## What is required
As the answer, give a copy of each line below that includes the word "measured".

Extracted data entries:
►
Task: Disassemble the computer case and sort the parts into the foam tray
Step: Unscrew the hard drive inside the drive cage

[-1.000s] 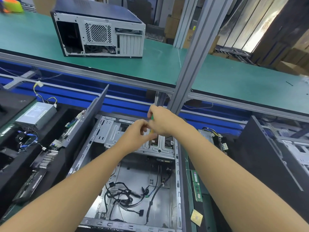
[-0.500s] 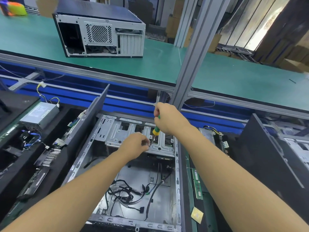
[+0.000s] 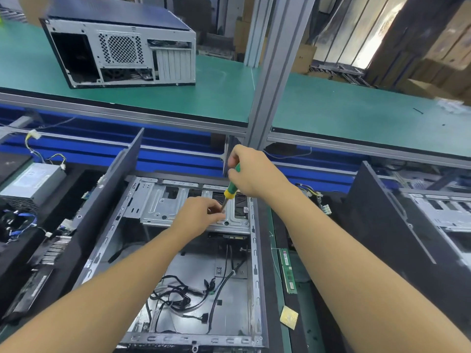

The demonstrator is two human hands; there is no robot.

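Observation:
An open computer case (image 3: 256,271) lies on its side in front of me, with loose black cables (image 3: 178,296) on its floor and a metal drive cage (image 3: 158,202) at its far end. My right hand (image 3: 254,171) grips a green and yellow screwdriver (image 3: 230,189), tilted with its tip down on the cage. My left hand (image 3: 201,212) pinches the screwdriver's shaft at the tip. The black foam tray (image 3: 15,250) at the left holds a power supply (image 3: 30,182), cables and boards.
A black side panel (image 3: 112,194) stands on edge between the case and the tray. A RAM stick (image 3: 288,271) and a small gold chip (image 3: 289,321) lie to the right. Another open case (image 3: 433,212) sits far right. A closed case (image 3: 122,47) stands on the green shelf (image 3: 331,110) above.
My right hand has risen with the screwdriver, showing its handle. My left hand dropped from the right hand to the tool's tip on the drive cage.

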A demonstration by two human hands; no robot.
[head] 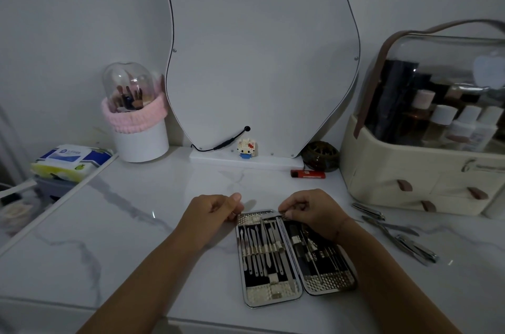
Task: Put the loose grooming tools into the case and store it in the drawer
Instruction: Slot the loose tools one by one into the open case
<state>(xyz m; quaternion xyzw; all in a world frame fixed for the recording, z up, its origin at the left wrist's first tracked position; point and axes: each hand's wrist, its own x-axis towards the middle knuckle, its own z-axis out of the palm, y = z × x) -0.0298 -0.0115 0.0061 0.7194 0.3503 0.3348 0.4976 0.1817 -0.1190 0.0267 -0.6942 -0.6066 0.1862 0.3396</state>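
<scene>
The grooming case lies open and flat on the marble table, both halves lined with metal tools under elastic straps. My left hand has its fingers curled against the top left corner of the case. My right hand pinches the top edge of the right half, and its palm hides part of that half. Three loose metal tools lie to the right: a nail clipper, a long thin tool and a larger clipper. The cream organiser at the right has drawers with brown pulls, all closed.
A curved mirror stands at the back with a small block figure at its foot. A red lighter and a dark round dish lie by the organiser. A white brush holder and a wipes pack sit at the left.
</scene>
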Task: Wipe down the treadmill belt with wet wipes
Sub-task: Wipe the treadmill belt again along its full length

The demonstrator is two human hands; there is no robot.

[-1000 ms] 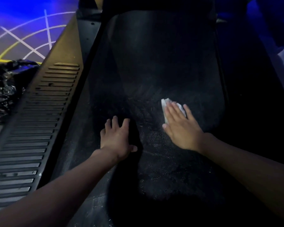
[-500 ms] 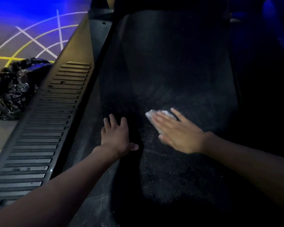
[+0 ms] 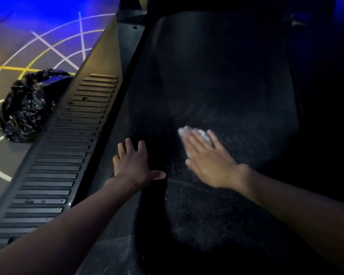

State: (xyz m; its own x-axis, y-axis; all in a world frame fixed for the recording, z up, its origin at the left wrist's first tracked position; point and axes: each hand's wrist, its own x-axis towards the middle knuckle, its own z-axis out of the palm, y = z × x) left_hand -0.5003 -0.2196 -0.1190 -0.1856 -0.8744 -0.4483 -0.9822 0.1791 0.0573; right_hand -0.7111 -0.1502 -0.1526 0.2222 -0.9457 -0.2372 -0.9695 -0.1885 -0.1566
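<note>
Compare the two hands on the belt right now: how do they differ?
The right hand presses a white wet wipe under flat fingers; the left hand lies bare, with nothing under it. The right hand is motion-blurred, the left hand sharp. Both rest palm-down, fingers straight, on the treadmill belt.

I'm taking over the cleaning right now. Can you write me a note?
Left hand: open, flat on the black textured treadmill belt near its left edge.
Right hand: open, straight fingers pressing a crumpled white wet wipe onto the belt's middle.
Done: wiping is under way; the dim light hides how much is clean.
Left: wipe the rest of the belt.
A crumpled black plastic bag sits on the floor to the left.
</note>
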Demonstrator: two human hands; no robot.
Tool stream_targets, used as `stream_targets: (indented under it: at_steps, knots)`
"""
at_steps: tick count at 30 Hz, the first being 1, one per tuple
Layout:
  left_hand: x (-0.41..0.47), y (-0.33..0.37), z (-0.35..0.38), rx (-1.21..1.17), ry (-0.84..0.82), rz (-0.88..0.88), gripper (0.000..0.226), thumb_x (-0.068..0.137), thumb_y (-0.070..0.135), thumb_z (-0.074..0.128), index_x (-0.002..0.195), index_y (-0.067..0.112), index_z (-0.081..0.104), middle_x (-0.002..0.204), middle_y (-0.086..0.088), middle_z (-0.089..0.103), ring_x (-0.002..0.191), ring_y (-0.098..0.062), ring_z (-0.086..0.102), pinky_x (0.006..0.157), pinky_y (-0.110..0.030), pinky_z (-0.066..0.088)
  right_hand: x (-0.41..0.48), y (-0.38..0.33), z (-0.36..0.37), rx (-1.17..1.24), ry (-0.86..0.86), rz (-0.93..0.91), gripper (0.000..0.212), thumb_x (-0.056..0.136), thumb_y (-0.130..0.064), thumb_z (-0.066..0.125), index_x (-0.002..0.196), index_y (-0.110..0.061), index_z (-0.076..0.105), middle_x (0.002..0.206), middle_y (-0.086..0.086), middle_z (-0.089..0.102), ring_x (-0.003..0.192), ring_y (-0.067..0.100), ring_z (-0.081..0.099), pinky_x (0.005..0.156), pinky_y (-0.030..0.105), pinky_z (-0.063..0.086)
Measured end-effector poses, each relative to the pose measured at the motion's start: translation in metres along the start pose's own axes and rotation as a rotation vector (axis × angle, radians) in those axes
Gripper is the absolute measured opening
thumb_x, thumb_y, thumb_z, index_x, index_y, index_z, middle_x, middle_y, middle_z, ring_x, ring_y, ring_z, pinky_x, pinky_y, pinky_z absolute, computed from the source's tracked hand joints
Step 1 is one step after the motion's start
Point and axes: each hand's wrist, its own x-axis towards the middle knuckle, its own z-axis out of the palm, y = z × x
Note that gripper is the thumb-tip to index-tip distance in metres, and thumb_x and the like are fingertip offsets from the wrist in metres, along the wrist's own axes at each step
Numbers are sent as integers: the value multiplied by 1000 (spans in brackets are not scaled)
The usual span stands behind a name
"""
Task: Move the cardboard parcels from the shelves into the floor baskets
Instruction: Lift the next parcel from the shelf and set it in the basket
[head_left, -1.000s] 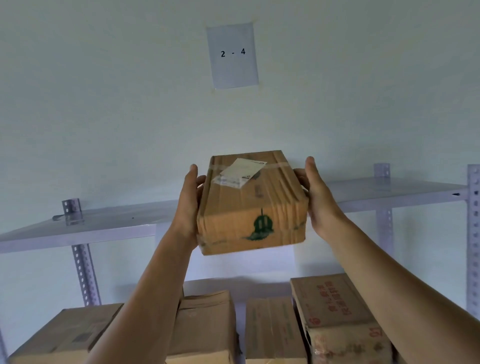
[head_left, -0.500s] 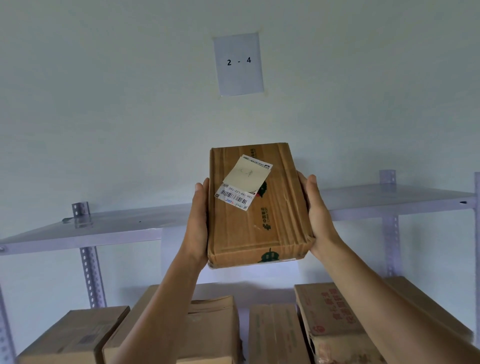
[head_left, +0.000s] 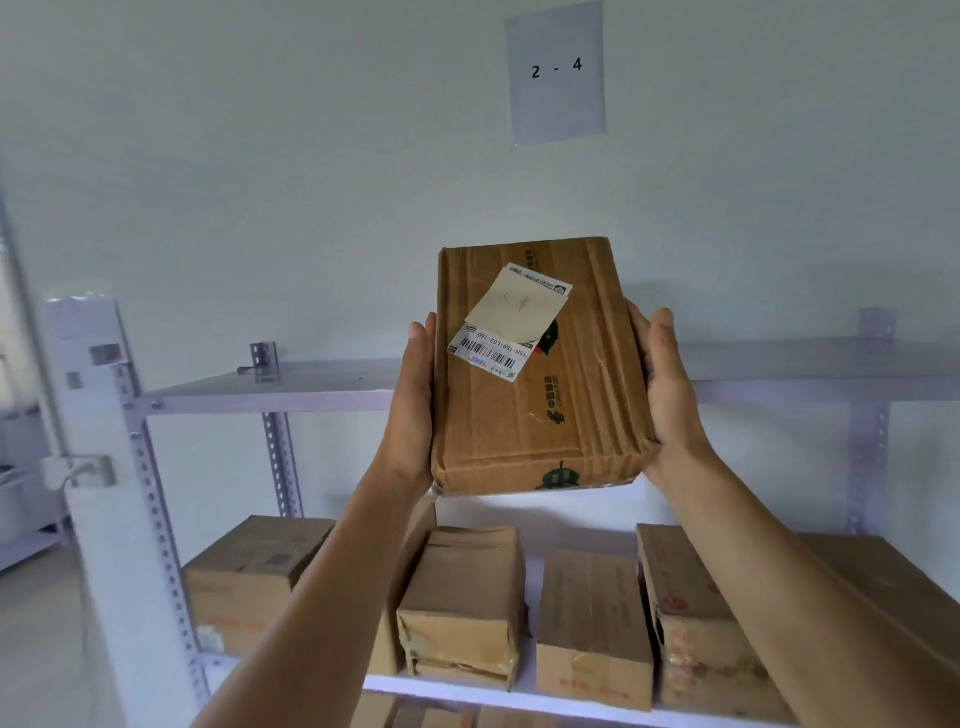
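Observation:
I hold a flat brown cardboard parcel (head_left: 571, 395) in the air in front of the top shelf (head_left: 270, 389). It is tilted so its broad face with a white barcode label and green print faces me. My left hand (head_left: 413, 400) presses its left side and my right hand (head_left: 667, 389) grips its right side. On the shelf below stand several more cardboard parcels (head_left: 462, 597), side by side. No basket is in view.
A grey metal rack with perforated uprights (head_left: 156, 519) carries the shelves against a pale wall. A paper sign reading "2 - 4" (head_left: 558, 73) hangs on the wall above. Another rack (head_left: 21, 499) shows at the far left.
The parcel has come off the top shelf toward me and tipped up so its labelled face shows. My view has dropped and shifted, revealing more of the lower shelf.

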Motion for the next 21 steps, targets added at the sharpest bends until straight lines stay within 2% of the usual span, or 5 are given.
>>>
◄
## Your solution
Measured end-effector poses, each relative to the pose measured at the motion's start: translation in metres along the start pose's own axes and rotation as a rotation vector (axis × angle, radians) in those axes
Gripper is the absolute measured opening

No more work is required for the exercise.